I have asked a question about exponentials yesterday, but there is something that is not clear to me so I thought I should ask a different question.
By looking at the case of sets, I am not sure about the following: If we suppose we have no idea of what the exponential of two sets $B$ and $C$ is, how does one identify it with $\text{Hom}(B,C)$? Why is the set $S$, endowed with a function $g:S\times B\to C$, such that for any set $A$ and function $f:A\times B\to C$ the property of the exponential holds (existence of a unique function that makes the triangle commute), the set $\text{Hom}(B,C)$ of functions from $B$ to $C$? When you know it, it is easy to show that it does indeed satisfy the definition, but if you don't?
By definition, the exponentiation of a set $S$, if it exists, is the right adjoint of the functor $ - \times S \colon \mathsf{Set} \to \mathsf{Set}, $ i.e. a functor $F_S \colon \mathsf{Set} \to \mathsf{Set}$ such that there is a bijection $$ \hom(A\times S, B) \simeq \hom(A,F_S(B)) $$ natural in the sets $A,B$.

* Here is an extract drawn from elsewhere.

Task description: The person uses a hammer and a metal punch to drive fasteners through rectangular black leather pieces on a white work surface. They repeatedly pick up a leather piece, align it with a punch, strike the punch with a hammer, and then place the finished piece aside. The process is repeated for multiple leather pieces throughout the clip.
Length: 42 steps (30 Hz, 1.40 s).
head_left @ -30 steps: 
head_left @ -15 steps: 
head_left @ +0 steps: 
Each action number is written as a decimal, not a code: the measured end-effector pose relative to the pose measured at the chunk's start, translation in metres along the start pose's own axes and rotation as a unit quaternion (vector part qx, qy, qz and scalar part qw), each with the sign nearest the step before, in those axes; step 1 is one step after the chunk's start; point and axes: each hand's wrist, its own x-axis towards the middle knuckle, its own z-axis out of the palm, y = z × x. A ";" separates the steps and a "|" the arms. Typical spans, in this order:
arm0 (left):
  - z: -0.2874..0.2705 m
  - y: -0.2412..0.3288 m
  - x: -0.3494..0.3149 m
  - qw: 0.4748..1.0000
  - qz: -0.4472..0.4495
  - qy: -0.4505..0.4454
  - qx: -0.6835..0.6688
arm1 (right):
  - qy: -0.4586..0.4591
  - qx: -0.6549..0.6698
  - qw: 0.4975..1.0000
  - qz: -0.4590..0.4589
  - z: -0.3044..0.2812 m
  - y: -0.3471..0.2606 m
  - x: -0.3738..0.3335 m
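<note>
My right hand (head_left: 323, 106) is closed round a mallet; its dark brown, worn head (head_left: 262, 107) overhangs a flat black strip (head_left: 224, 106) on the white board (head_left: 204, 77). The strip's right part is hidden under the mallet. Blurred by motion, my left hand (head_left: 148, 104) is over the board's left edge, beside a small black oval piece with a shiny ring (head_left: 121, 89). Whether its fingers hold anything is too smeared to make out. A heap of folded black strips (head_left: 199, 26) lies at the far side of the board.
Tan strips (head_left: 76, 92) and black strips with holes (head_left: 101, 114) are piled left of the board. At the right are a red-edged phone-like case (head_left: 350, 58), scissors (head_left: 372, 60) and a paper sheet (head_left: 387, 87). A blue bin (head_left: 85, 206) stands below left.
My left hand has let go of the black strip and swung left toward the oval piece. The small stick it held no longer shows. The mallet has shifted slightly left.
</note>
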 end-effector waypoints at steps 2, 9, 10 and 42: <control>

As Zhen Lin pointed it out in the comments, take $A$ a singleton : one must have $$ \hom(\{\ast\} \times S, B) \simeq \hom(\{\ast\},F_S(B)), $$ which says that $F_S(B)$ (which is isomorphic to set on the right) must be isomorphic to $\hom (S, B)$ (which is isomorphic to the set on the left). So one try $F_S(-) := (-)^S$ and check that it indeed is a right adjoint to $- \times S$ (which is not hard, as you said).